Stuck while reading TCP socket

Hello everyone, I’m very unfamiliar with Go as well as lower level details of sockets. I hope you all can help me out.

I have this client-server application that I’m running on a cluster of computers. The server is running on any one system and it will connect to several processes and maintain this open connection throughout the lifetime of the application. Whenever a client connects to the server, the server reads one line from this connection. This process works smoothly until I have 130 client processes. With 131 client processes, it fails most of the time. The server gets stuck trying to read that single line. Relevant code is shown below.

server

func main() {
// Some code
	port := 8080
	host := "0.0.0.0"

	ln, err := net.Listen("tcp", fmt.Sprintf("%s:%d", host, port))
	utils.CheckError(err)
	log.Printf("Server running on port %d\n", port)
	for {
		conn, err := ln.Accept()
		utils.CheckError(err)
		handleConnection(conn)
	}
// Some other code
}

func handleConnection(c net.Conn) {
	status, err := bufio.NewReader(c).ReadString('\n') // This is where the server gets stuck!!!
	utils.CheckError(err)
// Some other code
}

client

func main() {
// Some code
	conn, err := net.Dial("tcp", os.Args[1])
	utils.CheckError(err)
	filename := os.Args[2]
// Some code
	f, err := os.Open(pdFilename)
	utils.CheckError(err)
	line, err := bufio.NewReader(f).ReadString('\n')
	utils.CheckError(err)
	fmt.Fprintf(conn, "%s", line)
// Some other code
}

As you can see in the following example, you should use a goroutine to handle the results in a concurent environment on server side.

https://golang.org/src/net/example_test.go

The example is handling individual requests in goroutines only to serve the requests faster. I don’t think handling things serially should lead to the kind of behaviour that I’m getting.

Well, in servers programming there isn’t anything serial (even if it looks like) but concurrent because is no guarantee that requests will happen serially. So you must consider this in all your future developments.

1 Like

Well, thanks for the pro tip. I do launch a goroutine later down the handleConnection function. I was hoping to get an idea about what might be wrong in this code. I don’t think Handling requests serially is making this code behave weirdly when processes are > 130. When I say serially, I don’t mean in any particular order. I know requests can arrive in any order. But I’m processing them one after another.

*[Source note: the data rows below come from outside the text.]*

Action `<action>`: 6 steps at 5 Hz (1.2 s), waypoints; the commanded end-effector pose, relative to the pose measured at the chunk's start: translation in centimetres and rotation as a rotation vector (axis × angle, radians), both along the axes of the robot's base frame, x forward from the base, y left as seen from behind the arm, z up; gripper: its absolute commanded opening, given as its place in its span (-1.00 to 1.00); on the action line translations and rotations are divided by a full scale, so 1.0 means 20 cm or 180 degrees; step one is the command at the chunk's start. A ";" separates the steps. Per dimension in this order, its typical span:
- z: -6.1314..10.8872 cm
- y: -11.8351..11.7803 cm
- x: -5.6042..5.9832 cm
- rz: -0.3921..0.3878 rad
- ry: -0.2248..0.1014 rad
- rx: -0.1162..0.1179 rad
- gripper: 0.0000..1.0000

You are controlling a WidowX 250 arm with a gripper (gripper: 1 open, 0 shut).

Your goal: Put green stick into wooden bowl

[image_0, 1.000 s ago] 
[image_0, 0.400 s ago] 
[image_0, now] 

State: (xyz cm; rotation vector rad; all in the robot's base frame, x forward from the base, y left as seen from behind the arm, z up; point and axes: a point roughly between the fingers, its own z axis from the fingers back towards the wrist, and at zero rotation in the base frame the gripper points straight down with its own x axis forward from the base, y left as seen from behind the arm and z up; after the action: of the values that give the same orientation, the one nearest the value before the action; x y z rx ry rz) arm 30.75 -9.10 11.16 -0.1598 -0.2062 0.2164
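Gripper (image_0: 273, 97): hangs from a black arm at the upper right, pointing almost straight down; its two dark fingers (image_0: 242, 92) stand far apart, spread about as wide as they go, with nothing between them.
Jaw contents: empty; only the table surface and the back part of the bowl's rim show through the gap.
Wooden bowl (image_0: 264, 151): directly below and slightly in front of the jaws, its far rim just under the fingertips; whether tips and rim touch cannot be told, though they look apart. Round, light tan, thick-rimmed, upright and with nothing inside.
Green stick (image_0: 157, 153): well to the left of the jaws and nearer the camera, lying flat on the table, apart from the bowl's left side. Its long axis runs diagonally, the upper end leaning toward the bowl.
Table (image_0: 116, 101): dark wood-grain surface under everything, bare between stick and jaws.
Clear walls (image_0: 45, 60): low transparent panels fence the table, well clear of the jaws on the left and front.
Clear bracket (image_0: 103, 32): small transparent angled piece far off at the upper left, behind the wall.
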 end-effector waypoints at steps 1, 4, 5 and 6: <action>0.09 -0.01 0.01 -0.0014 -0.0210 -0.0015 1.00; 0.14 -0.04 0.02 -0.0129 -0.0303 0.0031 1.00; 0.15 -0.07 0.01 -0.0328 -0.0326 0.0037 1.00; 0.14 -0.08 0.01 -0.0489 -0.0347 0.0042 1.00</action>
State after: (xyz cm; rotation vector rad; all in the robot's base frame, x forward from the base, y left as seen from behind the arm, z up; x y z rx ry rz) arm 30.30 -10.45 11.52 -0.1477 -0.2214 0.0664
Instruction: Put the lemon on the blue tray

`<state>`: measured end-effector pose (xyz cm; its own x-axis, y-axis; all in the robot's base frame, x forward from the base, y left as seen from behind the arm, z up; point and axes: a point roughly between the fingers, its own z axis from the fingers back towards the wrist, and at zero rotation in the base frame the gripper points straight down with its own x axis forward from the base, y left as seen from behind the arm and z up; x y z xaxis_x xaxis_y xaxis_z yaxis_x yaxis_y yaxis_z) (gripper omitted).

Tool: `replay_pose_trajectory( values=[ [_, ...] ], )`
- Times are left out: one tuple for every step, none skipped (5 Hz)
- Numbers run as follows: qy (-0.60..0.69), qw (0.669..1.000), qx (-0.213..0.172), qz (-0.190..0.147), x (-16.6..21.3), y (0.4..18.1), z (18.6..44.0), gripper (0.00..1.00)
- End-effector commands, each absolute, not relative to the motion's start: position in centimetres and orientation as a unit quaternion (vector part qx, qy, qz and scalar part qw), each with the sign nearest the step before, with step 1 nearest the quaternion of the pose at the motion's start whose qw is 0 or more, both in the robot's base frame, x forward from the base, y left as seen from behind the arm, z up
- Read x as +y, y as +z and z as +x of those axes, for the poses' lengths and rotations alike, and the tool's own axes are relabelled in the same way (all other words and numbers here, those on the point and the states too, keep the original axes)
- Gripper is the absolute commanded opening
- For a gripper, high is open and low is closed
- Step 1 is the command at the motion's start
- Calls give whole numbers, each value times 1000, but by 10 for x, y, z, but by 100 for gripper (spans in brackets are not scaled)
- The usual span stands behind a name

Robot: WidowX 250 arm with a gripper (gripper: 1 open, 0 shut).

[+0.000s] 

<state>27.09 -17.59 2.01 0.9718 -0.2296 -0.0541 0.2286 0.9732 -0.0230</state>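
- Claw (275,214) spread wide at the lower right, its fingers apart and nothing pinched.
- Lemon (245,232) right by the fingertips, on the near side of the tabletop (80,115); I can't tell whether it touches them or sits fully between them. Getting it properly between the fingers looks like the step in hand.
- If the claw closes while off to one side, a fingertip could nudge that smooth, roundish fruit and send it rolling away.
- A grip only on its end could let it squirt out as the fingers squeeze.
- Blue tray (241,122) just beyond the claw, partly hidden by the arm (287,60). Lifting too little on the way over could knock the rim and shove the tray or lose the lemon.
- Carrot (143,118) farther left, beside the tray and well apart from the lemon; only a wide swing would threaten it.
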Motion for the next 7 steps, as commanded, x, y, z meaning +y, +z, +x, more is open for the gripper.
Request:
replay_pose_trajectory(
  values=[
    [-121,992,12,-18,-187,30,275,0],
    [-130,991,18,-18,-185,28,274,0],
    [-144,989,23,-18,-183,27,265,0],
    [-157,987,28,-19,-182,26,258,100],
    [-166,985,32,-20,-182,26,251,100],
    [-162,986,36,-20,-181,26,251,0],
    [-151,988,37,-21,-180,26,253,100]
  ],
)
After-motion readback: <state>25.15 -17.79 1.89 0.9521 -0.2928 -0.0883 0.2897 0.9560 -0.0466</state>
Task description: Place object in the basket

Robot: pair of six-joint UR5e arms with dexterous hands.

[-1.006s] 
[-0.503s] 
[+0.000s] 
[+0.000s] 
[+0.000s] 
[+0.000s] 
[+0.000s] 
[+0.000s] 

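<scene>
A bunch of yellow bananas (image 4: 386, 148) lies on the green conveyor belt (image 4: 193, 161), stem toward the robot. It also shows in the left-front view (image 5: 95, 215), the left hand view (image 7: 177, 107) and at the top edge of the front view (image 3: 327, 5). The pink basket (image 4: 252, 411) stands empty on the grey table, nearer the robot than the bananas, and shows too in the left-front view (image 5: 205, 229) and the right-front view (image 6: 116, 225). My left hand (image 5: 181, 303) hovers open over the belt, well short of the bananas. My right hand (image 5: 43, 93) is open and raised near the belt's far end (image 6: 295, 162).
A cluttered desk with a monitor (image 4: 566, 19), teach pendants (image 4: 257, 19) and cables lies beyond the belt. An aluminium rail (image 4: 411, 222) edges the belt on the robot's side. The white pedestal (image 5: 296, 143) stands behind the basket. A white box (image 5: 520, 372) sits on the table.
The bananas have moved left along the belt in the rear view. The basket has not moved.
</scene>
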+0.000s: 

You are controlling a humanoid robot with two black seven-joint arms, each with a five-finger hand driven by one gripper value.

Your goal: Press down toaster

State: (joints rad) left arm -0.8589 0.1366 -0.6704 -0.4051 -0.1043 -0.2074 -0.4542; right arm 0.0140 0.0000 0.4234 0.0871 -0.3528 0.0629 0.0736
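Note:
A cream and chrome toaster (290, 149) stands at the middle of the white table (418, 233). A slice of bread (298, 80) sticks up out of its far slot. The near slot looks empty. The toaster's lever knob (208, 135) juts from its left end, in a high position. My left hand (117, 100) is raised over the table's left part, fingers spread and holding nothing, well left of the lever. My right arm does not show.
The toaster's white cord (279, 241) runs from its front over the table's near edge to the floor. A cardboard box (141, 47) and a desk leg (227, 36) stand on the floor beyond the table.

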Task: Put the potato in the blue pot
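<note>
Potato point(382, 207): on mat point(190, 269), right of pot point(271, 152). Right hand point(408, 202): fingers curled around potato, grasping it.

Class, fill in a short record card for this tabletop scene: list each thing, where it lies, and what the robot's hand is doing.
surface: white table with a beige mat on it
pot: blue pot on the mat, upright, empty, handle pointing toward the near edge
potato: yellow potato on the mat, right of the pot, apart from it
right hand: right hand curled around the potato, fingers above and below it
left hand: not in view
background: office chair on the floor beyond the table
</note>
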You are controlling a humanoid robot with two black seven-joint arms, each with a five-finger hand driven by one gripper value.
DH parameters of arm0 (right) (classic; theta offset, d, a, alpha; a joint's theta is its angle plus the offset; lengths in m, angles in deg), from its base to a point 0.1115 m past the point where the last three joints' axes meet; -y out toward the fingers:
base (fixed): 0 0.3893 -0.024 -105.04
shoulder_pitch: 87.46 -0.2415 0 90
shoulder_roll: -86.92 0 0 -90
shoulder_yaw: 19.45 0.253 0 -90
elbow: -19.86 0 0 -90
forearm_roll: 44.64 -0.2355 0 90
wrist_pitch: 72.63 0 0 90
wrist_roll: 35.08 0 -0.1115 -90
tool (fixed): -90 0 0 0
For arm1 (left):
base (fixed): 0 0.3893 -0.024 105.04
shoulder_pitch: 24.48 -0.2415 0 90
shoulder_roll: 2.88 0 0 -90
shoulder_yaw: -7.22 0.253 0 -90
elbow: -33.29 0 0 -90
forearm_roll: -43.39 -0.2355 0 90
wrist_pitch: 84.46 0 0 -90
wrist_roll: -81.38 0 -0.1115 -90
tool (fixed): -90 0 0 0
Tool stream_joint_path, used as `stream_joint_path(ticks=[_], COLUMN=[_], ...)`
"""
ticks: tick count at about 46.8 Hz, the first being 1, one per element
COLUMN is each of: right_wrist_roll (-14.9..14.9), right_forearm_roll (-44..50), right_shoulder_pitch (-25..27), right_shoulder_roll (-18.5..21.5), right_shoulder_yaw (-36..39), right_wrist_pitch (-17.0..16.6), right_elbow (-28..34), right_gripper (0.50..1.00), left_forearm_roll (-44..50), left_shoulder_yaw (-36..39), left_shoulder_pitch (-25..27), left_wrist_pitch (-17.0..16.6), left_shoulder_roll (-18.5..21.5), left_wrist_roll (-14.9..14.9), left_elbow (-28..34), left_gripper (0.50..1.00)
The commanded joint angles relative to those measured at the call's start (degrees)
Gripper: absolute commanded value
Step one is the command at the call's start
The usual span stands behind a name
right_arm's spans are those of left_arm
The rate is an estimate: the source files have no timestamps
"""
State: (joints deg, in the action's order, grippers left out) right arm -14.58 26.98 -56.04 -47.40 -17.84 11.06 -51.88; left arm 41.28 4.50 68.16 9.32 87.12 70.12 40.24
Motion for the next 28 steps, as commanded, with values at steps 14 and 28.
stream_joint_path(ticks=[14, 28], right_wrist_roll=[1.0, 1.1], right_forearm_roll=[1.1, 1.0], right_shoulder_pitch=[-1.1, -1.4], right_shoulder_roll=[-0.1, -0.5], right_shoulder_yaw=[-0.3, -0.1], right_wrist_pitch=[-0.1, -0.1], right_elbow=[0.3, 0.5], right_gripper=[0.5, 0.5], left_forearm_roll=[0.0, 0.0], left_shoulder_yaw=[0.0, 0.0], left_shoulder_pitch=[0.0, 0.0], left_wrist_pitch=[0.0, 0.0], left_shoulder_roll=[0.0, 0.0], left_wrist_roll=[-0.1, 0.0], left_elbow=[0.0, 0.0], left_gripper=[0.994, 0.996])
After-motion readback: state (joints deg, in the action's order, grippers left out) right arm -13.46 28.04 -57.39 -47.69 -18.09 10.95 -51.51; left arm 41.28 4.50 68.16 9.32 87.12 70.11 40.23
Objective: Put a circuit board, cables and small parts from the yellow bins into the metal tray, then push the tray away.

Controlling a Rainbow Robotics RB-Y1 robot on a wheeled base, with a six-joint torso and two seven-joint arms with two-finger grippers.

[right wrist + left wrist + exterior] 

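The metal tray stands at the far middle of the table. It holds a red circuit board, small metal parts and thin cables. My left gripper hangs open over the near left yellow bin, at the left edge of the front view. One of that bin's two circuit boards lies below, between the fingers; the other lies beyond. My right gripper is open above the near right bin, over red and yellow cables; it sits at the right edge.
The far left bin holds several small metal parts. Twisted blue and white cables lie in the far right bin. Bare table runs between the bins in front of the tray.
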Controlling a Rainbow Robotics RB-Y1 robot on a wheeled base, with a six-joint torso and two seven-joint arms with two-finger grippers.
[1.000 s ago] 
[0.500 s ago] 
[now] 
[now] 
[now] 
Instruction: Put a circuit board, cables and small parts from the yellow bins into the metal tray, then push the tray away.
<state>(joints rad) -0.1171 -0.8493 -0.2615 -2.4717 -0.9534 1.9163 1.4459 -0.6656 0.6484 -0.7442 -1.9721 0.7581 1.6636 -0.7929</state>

Hi, Samvid, Maybe try adding something like this:

import "runtime/debug"
/* ... */
func main() {
    /* ... */
    go func() {
        time.Sleep(5 * time.Second)
        debug.PrintStack()
    }()
    /* ... */
}

I think that should print out the goroutine stack traces so you can see what they’re doing.

@samvidmistry don’t forget to close connections conn.close().
Also make sure that the client is actually sending data - do you monitor all the errors (if any) at client and server?

I can’t figured out why that happen around 130 requests but this is not the point. Basically concurrent mean running in the same time. So, if two or more requests touch ln.Accept() almost in the same time in the next moment you must jump into a new goroutine for every request to handle the result. Without those goroutines you will have the same code invoked by many requests in the same time with unpredictable results.

This is not true. A non-concurrent TCP server is not a bad thing and should be working. This has disadvantages, yes, but it does not produce “unpredictable results”.
If there are too many clients waiting for the .Accept() because the server can not keep up with the load then they might get cancelled.

Check again all the errors that are returned and make the utils.CheckError(err) fail the process if there is an error. And don’t forget to close all the connections.

2 Likes

Thank you for your help. The bug was in the client. It was getting stuck in some other code and could not send data to the server, hence the server also got stuck. The bug was so severe that I don’t even know how the program was working even for 2 processes, let alone 130. Just to reiterate, a serially accepting server should not be problemetic in itself. Also, how do I close this issue?